郭茂田本來想看一看張志東到底是怎麼處理這件事情。
他沒有想到張志東根本就是自以為是,目無法紀,把二大隊當做是他自己的天下了。
郭茂田在公社工作人員以及 10 多個知青的簇擁之下來到了隊部,來到了張志東的面前。
張志東看見紅星公社的副主任郭茂田都來了,也是嚇了一大跳。
他趕緊吼住要動手的張志祥說道:“誰讓你們動手的?趕緊退下去。”
張志祥捏緊了拳頭,但是隊長髮話了,他也只有氣呼呼的放下了拳頭。
張志東趕緊露出燦爛的笑容說道:“哎喲,郭主任,是甚麼風把你老人家給吹過來了?發放救災糧我們這邊發放就是了,大冬天的這麼冷。”
郭茂田臉色非常的不好,他對張志東說道:“我不過來,你怎麼處理這件事情?難不成,把陸海山打一頓?”
郭茂田還分管公社的徵兵和退伍軍人工作。
對於陸海山,他當然是知道的。
陸海山在部隊立了二等功,由於受傷,再加上戰場應激,所以精神有些不正常。
當初退伍回來的時候,縣武裝部的領導還專門叮囑過公社,要好好照顧這一名退伍軍人。
讓郭茂田沒有想到的是,退伍軍人來到大隊居然是這種待遇,連救災糧都分不到。
張志東還想解釋,他說道:“郭主任,你對咱們隊的情況可能還不是特別瞭解。這個陸海山他……”
“行了,不要說了。” 郭茂田非常生氣地說道:
“救災糧怎麼分配,縣裡面是有檔案的。”
“公社把檔案、政策解讀給了你們,是誰說是按照過去一年的工分分配的?明明是按照人口年紀分配。”
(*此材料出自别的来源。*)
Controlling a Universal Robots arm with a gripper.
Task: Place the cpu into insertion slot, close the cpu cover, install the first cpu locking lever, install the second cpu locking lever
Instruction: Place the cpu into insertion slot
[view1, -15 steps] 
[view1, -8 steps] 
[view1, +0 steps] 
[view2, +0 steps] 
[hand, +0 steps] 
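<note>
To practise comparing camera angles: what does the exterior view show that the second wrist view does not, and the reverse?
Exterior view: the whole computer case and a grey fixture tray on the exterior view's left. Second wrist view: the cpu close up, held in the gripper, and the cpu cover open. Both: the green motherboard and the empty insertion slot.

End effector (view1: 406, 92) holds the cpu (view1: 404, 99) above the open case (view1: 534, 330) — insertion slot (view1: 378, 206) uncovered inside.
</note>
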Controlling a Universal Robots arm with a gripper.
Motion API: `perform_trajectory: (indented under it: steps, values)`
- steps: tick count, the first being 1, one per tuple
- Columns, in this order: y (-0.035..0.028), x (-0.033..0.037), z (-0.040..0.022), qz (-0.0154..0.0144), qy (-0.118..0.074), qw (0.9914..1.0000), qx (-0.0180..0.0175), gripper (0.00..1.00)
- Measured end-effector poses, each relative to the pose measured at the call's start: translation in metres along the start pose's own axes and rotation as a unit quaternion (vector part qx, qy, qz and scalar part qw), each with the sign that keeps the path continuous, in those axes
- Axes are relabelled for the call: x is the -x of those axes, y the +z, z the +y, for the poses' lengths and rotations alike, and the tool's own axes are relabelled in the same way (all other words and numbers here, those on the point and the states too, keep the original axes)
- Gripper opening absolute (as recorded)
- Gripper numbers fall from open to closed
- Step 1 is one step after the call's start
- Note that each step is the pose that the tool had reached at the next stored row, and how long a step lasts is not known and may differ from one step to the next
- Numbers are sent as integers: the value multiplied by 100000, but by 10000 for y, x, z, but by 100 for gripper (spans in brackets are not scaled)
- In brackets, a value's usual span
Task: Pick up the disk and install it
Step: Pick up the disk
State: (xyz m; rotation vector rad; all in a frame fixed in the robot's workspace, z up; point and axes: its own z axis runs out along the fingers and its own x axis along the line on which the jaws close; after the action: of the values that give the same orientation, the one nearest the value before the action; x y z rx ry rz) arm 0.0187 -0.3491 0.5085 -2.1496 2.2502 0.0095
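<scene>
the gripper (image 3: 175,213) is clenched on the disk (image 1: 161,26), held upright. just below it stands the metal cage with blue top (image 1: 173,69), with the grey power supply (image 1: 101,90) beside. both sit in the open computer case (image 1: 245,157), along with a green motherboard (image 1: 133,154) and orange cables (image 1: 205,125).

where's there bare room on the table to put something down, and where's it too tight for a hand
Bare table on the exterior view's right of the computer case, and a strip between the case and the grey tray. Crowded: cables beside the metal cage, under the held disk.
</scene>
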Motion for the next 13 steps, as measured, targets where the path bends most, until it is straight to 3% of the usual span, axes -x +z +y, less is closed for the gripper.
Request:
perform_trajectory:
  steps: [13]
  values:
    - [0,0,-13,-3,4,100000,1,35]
“10 歲以下的兒童是一個等級,11 歲到 16 歲的青年是一個等級,16 歲到 45 歲的青壯年是一個等級,45 歲到 65 歲的中老年是一個等級,65 歲以上的老人是一個等級。”
“檔案上寫得清清楚楚、明明白白,你為甚麼不按照檔案執行?”
張志東面紅耳赤,支吾著不知道從何解釋。
郭茂田說道:“你現在就按照檔案執行,按照檔案分配,不要給我任何的藉口,出了問題我負責。”
張志東只有打碎了牙齒往肚子裡吞,他說道:“我保證完成任務。”
公社下屬總共 11 個大隊,其中二大隊的張志東的行為作風,郭茂田早就聽一些人評價過。
但要不是張志東的父親是老紅軍,要不是張志東的叔叔也受到張志東父親的蔭佑,現在在縣城糧食局工作和組織的關係很好。
郭茂田恨不得現在就給組織打報告,把張志東二大隊的大隊長給他撤了。
剛剛陸海山和張志祥扭打在一起,手臂也掛了彩,出了一些血。
沈文靜趕緊走過去,從包裡面掏出一張乾淨的白手絹,遞給陸海山說道:“你沒事吧?”
陸海山沒有接過手絹,而是用自己的衣服擦拭了一下傷口,說道:“沒事,就擦掛一下。”
沈文靜又把手絹塞到了陸海山的懷裡,“你用這個包紮一下。”
“不行不行。” 陸海山趕緊拒絕說道,“把你的東西弄髒了。”
陸海山抬頭一看,沈文靜,有一些愣住了。